Purpose: As pathology departments around the world contemplate digital microscopy for primary diagnosis, making an informed choice regarding display procurement is very challenging in the absence of defined minimum standards. In order to help inform the decision, we aimed to conduct an evaluation of displays with a range of technical specifications and sizes.

Approach: We invited histopathologists within our institution to take part in a survey evaluation of eight short-listed displays. Pathologists reviewed a single haematoxylin and eosin whole slide image of a benign nevus on each display and gave a single score to indicate their preference in terms of image quality and size of the display.

Results: Thirty-four pathologists took part in the display evaluation experiment. The preferred display was the largest and had the highest technical specifications (11.8-MP resolution, $2100\mathrm{cd}/{\mathrm{m}}^2$ maximum luminance). The least preferred display had the lowest technical specifications (2.3-MP resolution, $300\mathrm{cd}/{\mathrm{m}}^2$ maximum luminance). A trend was observed toward an increased preference for displays with increased luminance and resolution.

Conclusions: This experiment demonstrates a preference for large medical-grade displays with the high luminance and high resolution. As cost becomes implicated in procurement, significantly less expensive medical-grade displays with slightly lower technical specifications may be the most cost-effective option.

1. Background

For over a decade, digital microscopy has been an essential tool in pathological research. However, the transition to use within the clinical setting for primary diagnosis has been slow, largely due to patient safety concerns. As research into digital pathology for primary diagnosis has increased over the past few years alleviating many concerns, many centers around the world are now aspiring to become digital. Digital pathology is now being viewed as an essential clinical tool for modern pathology services.

The Histopathology Department within Leeds Teaching Hospitals NHS Trust is in the process of undergoing full adoption of digital pathology across all subspecialties.¹ A key issue when undertaking full adoption of digital pathology is the need to decide appropriate displays for pathologists. Unfortunately, there is little research on the topic, resulting in an absence of published guidelines outlining minimum display standards from relevant government bodies. As far as we are aware, there is only one research paper evaluating different computer displays for primary diagnosis in digital pathology, which is authored by our group.² This paper concludes that screens with greater resolution speeds up low-power assessment of whole slide images (WSIs). In this paper, as well as in Ref. 2, resolution is referred to as the number of vertical and horizontal pixels displayed by a monitor.

In addition, we have conducted a number of experiments in the course of developing the Leeds Virtual Microscope, which culminated in the use a 6.7-MP Barco Coronis Fusion medical-grade display alongside a 3.1-MP Barco Nio display (Barco, Kortrijk, Belgium).³ Despite there being a paucity of research, initial guidance has recently been released from the Royal College of Pathologists, highlighting the importance of the display when reporting digitally as well as the need for pathologists to be aware that displays with differing technical specifications can affect the appearance of the WSI.⁴

By contrast, there are extensive guidelines and minimum standards for displays in digital radiology, outlined in the Summary of Guidance from the Institute of Physics and Engineering in Medicine 2005 (IPEM)⁵ and picture archiving and communication systems (PACS) guidance from the Royal College of Radiologists.^6,7 Within the subset of physical parameters alone within the IPEM guidelines, there are minimum requirements for image display monitor condition, grayscale contrast ratio, distance and angle calibration, resolution, grayscale drift, digital imaging and communications in medicine grayscale calibration, uniformity, and variation between monitors and room illumination. Within the PACS guidelines, there are minimum requirements for screen resolution, screen size, maximum luminance, luminance ratio, grayscale calibration, grayscale bit depth, and video display interface.

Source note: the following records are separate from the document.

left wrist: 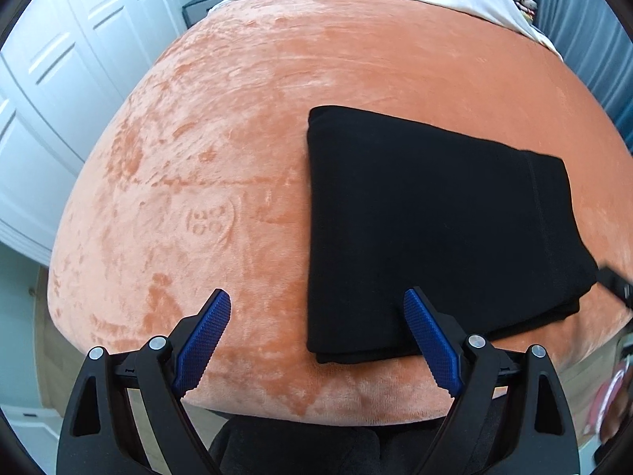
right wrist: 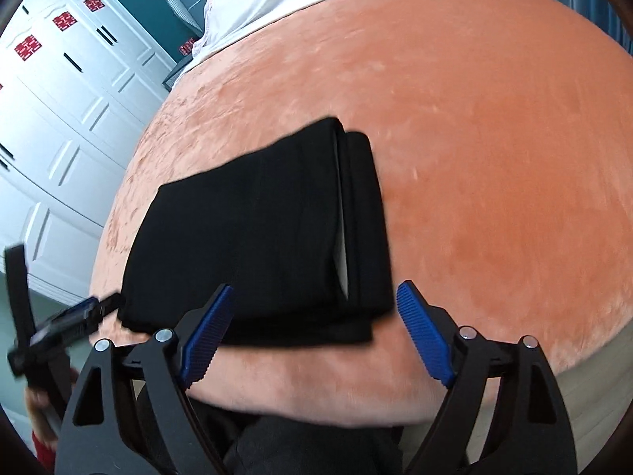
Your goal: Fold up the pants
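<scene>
Pants [left wrist: 435, 229], one folded stack, orange blanket [left wrist: 245, 126]; two tongs spread, empty

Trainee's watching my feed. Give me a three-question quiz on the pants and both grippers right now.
1. True or false: the black pants lie folded on the orange blanket.
2. What does the left gripper hold? A) pants B) blanket C) nothing
3. Fill in: the right gripper has its jaws ____.

Key: 1 true; 2 C; 3 open.

Black fingers [left wrist: 435, 364], blue ribbed pads [left wrist: 203, 342], silver screws
</scene>
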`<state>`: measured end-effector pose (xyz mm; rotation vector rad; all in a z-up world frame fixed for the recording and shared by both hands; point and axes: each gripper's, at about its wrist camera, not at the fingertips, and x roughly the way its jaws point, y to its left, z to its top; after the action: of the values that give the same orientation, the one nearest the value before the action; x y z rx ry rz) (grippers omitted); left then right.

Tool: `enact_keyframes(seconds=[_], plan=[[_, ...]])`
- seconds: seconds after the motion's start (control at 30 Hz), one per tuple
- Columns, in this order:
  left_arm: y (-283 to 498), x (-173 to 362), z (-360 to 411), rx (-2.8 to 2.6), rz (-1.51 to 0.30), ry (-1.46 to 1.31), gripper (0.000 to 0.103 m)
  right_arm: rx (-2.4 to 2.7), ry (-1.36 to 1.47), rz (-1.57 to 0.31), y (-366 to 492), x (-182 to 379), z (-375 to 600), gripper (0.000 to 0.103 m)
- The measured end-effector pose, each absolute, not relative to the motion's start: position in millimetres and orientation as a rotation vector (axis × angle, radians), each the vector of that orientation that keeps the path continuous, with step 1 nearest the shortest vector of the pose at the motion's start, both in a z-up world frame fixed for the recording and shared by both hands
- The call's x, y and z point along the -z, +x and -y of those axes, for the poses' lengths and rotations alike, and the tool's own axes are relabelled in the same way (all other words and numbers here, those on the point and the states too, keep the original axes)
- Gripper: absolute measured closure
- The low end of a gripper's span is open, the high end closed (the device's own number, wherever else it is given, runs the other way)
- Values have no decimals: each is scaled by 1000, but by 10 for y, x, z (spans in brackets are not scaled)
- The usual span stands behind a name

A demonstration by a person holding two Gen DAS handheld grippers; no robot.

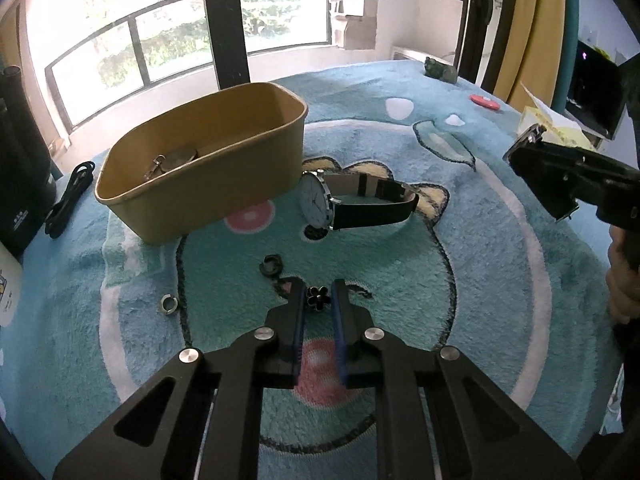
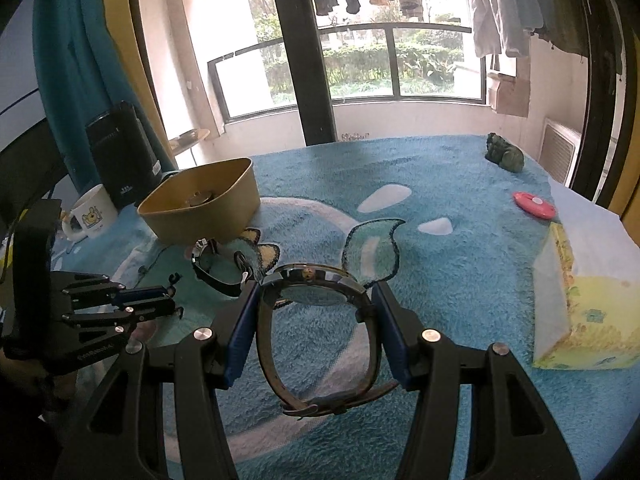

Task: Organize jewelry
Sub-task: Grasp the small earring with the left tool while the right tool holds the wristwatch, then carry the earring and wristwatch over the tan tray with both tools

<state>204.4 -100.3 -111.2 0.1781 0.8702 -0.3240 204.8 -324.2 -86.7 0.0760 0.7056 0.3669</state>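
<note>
My left gripper is shut on a small black flower-shaped ornament that lies on the blue plush rug. A black ring and a silver ring lie just beyond and to its left. Farther off, a white-faced watch with a black strap rests beside the tan box, which holds a round metal piece with a clasp. My right gripper is shut on a second watch, whose strap loops back between the fingers. It hovers to the right of the left gripper.
A white mug and a black cylinder stand left of the box, with a black cable nearby. A yellow tissue box, a pink disc and a green figurine sit on the right.
</note>
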Motion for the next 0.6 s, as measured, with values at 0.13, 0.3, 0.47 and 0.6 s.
enact_keyframes(seconds=[0.13,0.3,0.47,0.6], plan=[[1967,1014,973,329,-846,170,89,-362,66,-705,2030,850,3221,47],[1901,894,921,328,-817,150,89,-364,53,-702,1984,807,3164,47],[1790,777,807,320,-785,133,89,-378,31,-701,1903,752,3035,47],[1695,672,712,311,-754,118,89,-387,17,-694,1822,683,2926,47]])
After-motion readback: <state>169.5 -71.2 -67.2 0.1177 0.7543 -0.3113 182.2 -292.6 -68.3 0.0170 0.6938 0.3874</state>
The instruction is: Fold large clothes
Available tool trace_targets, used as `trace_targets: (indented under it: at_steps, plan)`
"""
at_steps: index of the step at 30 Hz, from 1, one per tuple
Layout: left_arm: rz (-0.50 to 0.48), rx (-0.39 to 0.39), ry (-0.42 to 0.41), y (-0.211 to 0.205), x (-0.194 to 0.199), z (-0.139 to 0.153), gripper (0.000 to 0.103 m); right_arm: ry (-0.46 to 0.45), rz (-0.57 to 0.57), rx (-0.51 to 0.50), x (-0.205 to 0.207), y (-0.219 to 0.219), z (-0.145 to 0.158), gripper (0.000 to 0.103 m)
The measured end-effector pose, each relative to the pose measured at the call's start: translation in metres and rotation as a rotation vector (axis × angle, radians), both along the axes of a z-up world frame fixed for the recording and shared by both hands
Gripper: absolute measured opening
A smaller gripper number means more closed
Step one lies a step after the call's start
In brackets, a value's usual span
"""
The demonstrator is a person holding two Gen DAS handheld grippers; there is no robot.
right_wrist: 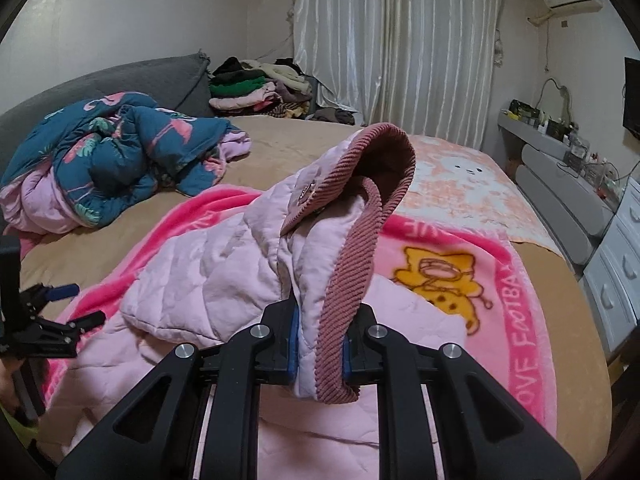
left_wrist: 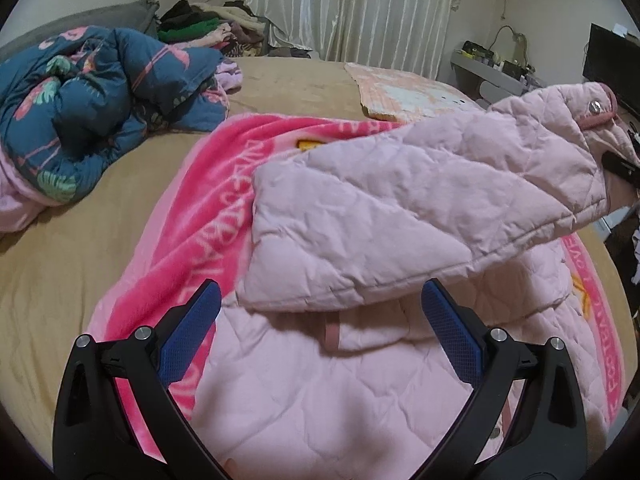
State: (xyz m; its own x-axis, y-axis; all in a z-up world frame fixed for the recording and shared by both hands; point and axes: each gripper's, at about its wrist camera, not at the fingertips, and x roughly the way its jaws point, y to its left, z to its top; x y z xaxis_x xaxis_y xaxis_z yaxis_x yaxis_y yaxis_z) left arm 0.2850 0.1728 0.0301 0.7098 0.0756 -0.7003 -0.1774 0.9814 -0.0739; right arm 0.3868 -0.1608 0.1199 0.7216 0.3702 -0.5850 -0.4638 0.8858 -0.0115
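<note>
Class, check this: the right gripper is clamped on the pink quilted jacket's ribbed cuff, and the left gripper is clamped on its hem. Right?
Not quite. The left gripper is open, holding nothing, as the left wrist view shows. The right gripper is indeed clamped on the pink quilted jacket's ribbed cuff.

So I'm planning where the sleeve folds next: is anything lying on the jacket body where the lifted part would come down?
Nothing visible does. The right gripper holds up the pale pink quilted jacket's sleeve; the body beneath lies bare.
</note>
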Motion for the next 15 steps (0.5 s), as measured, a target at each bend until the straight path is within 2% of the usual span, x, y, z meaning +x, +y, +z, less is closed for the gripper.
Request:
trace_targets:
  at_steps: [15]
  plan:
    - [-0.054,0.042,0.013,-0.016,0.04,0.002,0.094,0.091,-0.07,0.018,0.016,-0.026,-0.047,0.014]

In the absence of defined minimum standards for displays for primary diagnosis using digital pathology, decisions regarding display purchase are challenging. There are many factors that require due consideration. First, the image quality, encompassing resolution, contrast ratio, and luminance need to be considered. A high-resolution display, e.g., one with a large number of horizontal and vertical pixels will result in a clearer or crisper image containing more detail, than one with a lower number of horizontal and vertical pixels, provided the physical size remains approximately the same. This can raise confusion if the pixel numbers remain the same, yet the physical size differs, as this alters the dots per inch, which is a better measure of resolution. Contrast ratio is defined as a ratio of the darkest color a display can produce (black) and the lightest color (white). A higher contrast ratio display will afford better subtle detail discrimination. Luminance is defined as the luminance intensity per unit area of light travelling in a given angle and may loosely be considered as the “brightness” of the display.

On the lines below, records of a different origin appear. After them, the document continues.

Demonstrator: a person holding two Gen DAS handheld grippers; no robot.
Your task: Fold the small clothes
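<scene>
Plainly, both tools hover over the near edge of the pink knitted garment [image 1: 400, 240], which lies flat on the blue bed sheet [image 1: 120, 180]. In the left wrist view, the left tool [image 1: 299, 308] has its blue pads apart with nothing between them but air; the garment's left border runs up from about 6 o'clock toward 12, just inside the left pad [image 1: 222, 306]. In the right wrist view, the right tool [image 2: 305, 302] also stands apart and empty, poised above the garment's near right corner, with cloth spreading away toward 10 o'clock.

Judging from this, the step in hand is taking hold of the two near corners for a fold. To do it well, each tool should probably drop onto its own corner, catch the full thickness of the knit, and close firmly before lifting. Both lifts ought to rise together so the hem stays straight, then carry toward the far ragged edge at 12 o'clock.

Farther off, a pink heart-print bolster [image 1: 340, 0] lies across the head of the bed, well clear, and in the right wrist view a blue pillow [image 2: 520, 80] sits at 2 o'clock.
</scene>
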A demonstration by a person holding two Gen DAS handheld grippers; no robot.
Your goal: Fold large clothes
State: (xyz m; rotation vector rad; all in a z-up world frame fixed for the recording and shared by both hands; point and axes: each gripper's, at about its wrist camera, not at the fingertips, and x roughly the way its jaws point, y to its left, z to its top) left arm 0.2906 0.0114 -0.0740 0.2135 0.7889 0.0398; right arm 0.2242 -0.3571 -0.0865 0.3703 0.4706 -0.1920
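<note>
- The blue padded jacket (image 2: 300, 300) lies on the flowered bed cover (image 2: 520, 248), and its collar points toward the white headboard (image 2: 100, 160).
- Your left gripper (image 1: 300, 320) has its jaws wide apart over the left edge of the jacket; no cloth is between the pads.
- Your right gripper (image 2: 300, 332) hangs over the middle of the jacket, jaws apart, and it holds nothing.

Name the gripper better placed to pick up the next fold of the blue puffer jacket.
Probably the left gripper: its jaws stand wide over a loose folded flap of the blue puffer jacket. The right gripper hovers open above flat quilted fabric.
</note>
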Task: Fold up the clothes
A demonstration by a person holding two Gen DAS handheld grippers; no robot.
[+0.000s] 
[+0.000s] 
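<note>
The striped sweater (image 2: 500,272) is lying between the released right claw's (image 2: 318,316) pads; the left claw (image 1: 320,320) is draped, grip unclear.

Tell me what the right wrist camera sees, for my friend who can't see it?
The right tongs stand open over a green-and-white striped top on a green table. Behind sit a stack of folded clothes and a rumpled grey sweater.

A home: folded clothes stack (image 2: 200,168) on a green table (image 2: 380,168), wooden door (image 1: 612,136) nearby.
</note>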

Given that many lessons can be learnt from digital radiology,⁸ the hypothesis that image quality of the display is likely to impact user performance in digital pathology² would be reasonable since this has been found to be true in digital radiology. This has been supported by research in digital radiology that higher display resolution results in greater diagnostic accuracy.^9,10 As such, displays for digital radiological diagnosis require a minimum resolution of 2 mega pixels (MP) for most diagnostic tasks, as stipulated in the IPEM guidelines⁵ and guidance from The Royal College of Radiologists.⁶ The exception being plain film x-ray, necessitating a 3-MP display, and mammography, which requires the use of 5-MP displays with a maximum pixel pitch of 0.17 mm. Moreover, the recommendation is that the display matrix size should be as close to the raw image data as possible. If this recommendation was to be extrapolated to digital pathology, then it is arguable that only very high-resolution displays should be considered.¹¹

Second, physical size and logistical positioning of the display within the pre-existing pathologist office should not be overlooked. The challenges with digital pathology are that the image datasets have a higher native resolution than can be physically displayed 1:1, unlike in radiology where the native image size and physical screen size can allow 1:1 pixel display. Having a larger display in digital pathology allows easier magnification and consequently fewer segments required to cover the whole image at a native 1:1 pixel display. Having lower resolution displays will require more panning of the dataset in order to realize the same physical coverage at native resolution. In digital radiology, there are guidelines and minimum requirements of the physical screen size with PACS and the Imaging Informatics Group stating a minimum size of 17 inches and a recommendation of equal or greater than 20 inches.⁷ Of note, there is no upper limit for size of the display in digital radiology.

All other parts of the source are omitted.